L’heure de midi approchant, nous reprenons la route en direction de Letterfrack. Mais avant de remplir nos panses, il nous faut nous rendre au marché local.

L’après-midi est passée à se prélasser et la soirée arrivant, nous dinons avec Maud.

Quand le propriétaire de l’auberge revient de sa partie de pêche, il se rend dans un pub du centre-ville (vous savez, les deux rues qui se croisent de la partie 1) et nous invite à nous joindre à lui. Maud, Max, Myriam et moi partons donc en compagnie du connaisseur pour aller boire une bonne Guinness purement irlandaise. C’est une bière noire un peu amère et hautement calorique. Le moment que je préfère est quand la barman coupe la mousse de la pinte avec son couteau. Oui, c’est folklorique. Myriam veux tenter un étrange breuvage nommée Irish Myst (Brume Irlandaise) qui a le goût de whisky sucré.L’Irlande tient à sa réputation de brasseur très à cœur !

Au matin, après l’inévitable petit-déj de 9 h, Max et moi partons explorer l’abbaye de Killmore. Myriam est trop fatiguée pour nous accompagner.

Nous tentons le stop mais n’ayant que peu de succès. Avec une fille, le stop passe toujours mieux que deux mecs qui marchent le long de la route avec des sac à dos.

Nos pieds nous mènent donc jusqu’à l’abbaye et son lac poissonneux. nous faisons le tour du domaine et rentrons. Le stop ne fonctionne toujours pas.

Nous retrouvons Myriam assise sur les sofas devant l’entrée, discutant tranquillement avec Maud. Une jeune chienne de berger noire et blanche dort à leurs pieds. C’est la mascotte de l’auberge.

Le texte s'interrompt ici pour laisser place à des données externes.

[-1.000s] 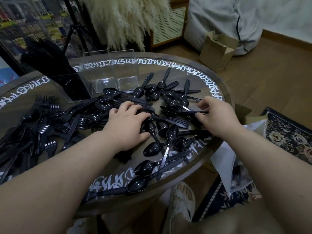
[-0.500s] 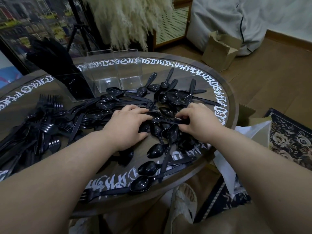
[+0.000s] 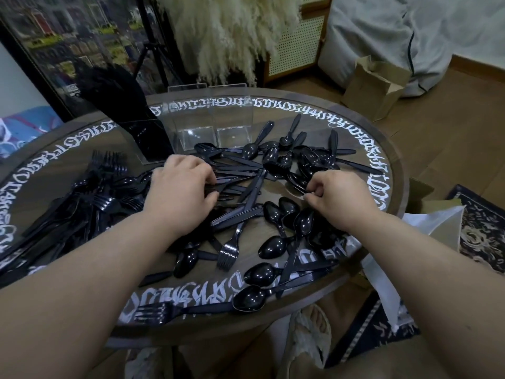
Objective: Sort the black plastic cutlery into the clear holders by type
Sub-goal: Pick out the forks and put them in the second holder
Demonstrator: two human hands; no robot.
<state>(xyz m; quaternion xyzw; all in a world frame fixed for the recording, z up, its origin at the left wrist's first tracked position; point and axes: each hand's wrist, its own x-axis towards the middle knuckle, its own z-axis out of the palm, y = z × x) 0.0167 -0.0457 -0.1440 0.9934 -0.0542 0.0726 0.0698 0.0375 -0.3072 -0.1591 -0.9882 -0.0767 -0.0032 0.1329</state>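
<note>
Cutlery (image 3: pixel 246 214): glossy black, heaped | left grip (image 3: pixel 183 192) curled onto knives | right grip (image 3: pixel 338 198) pinching a spoon

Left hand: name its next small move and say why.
Probably lift the left hand with the knives its fingers curl around and carry them to the holder already packed with black cutlery; the two clear holders beside it stand empty.

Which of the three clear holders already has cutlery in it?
The leftmost clear plastic holder, which is packed with upright black plastic cutlery. The two clear plastic holders to its right show only bare transparent walls and bottoms.
</note>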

Tout le monde souhaitant prendre l’après-midi de libre, je pars seul explorer les forêts primaires du Connemara. La chienne me suis, sentant le goût de l’aventure. Des bramements rauques hérissent les poils de ma nuque. La chienne (que j’appellerai désormais Vevel par aisance d’écriture) s’arrête nette, la queue redressée, prête à bondir.

 » Bah ! Ce ne sont que les cerfs de la région ! Septembre est leur période de rut ! » tentais-je pour calmer Vevel.

Je rentre tardivement dans l’après-midi et la soirée se déroule comme celle de la veille.

Max est cuisinier et comme j’ai passé un an à travailler dans une crêperie à Londres, nous nous accordons sur un point : nous allons cuisiner !

Nous faisons d’innombrables aller-retour au marché. Nous ramassons des champignons douteux dans le parc, mais Max assure qu’ils sont comestibles.

Mouais.

Le problème vient lorsque nous les mettons à cuire dans la poêle ayant servi à cuire les maquereaux pêchés par le boss de l’auberge jeudi dernier. L’odeur est si forte que nous les jetons, à regret (ou pas). Peut-être que ces maquereaux puants nous ont sauvé la vie après tout !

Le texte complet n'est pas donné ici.